Threat hunting presents another opportunity. Advanced hunting has historically been limited to specialists fluent in complex query languages. Functional hunting allows analysts to express investigative intent directly while the platform executes the underlying queries—broadening participation and scaling hunting capabilities across the team.
Transparency is non-negotiable
For AI agents to function effectively in the SOC, their work must be transparent. Investigations should include the evidence considered, the questions asked, and the reasoning behind conclusions. Analysts must be able to review the investigative path, extend it when necessary, and refine future investigations based on new insights. This transparency supports governance and audit requirements. It also ensures analysts can stand behind the conclusions reached—which remains a core responsibility in any investigation.

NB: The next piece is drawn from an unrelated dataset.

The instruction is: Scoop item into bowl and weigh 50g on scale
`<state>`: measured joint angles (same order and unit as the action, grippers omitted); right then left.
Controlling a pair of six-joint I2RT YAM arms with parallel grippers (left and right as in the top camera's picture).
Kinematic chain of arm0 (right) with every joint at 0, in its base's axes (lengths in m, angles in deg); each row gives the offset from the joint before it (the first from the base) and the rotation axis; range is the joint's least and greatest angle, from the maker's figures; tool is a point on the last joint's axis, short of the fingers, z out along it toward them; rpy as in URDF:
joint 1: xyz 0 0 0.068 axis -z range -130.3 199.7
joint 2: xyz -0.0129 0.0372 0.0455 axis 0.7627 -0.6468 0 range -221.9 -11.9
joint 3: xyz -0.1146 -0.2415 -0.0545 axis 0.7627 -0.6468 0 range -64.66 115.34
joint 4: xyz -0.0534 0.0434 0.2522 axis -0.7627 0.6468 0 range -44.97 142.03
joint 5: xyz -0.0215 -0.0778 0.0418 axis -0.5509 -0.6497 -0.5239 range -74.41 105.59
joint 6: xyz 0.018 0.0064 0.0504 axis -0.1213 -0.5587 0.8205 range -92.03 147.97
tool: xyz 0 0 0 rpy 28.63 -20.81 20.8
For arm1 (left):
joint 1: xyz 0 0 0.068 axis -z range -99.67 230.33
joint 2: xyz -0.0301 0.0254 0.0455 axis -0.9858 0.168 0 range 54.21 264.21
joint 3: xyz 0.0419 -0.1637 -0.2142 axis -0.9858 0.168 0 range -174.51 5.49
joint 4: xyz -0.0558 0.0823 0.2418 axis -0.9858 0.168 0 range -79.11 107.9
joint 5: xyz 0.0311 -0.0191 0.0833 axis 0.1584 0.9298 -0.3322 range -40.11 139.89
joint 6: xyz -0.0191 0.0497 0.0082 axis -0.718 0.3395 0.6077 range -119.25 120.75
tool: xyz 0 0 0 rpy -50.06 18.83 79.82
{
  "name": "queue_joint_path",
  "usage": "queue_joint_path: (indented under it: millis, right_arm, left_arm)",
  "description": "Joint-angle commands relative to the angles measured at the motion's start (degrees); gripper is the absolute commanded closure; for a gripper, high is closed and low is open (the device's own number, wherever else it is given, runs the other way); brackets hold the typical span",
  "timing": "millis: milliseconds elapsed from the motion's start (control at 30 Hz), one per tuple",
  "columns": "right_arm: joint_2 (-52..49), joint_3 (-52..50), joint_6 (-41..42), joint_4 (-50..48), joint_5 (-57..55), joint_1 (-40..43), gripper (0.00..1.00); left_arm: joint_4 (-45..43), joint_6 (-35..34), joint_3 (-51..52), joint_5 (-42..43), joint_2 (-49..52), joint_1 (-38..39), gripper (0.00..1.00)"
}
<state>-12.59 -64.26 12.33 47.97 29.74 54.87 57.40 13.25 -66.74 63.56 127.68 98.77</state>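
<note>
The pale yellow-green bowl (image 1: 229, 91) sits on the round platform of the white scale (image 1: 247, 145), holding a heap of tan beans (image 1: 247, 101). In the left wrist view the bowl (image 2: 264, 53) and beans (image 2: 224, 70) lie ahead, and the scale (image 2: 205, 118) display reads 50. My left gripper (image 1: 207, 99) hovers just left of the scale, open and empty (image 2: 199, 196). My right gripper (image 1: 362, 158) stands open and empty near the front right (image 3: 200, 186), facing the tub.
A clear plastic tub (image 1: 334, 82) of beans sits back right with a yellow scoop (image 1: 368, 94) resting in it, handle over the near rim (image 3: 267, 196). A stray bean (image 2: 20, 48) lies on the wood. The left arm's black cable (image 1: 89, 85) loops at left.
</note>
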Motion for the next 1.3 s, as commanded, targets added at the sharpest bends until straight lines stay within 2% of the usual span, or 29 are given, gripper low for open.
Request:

As machine assistance assumes responsibility for data extraction and correlation, analyst roles naturally shift toward interpretation, prioritization, and decision-making. Less time assembling evidence. More time understanding adversary behavior and assessing operational impact. This evolution doesn’t diminish human expertise—it directs that expertise where it provides the greatest value.
Organizations that integrate AI agents thoughtfully, guided by accuracy, governance, and transparency, will strengthen their ability to respond effectively. Those that delay will face growing investigative backlogs and mounting pressure on already-stretched teams. Reimagining the SOC is no longer optional.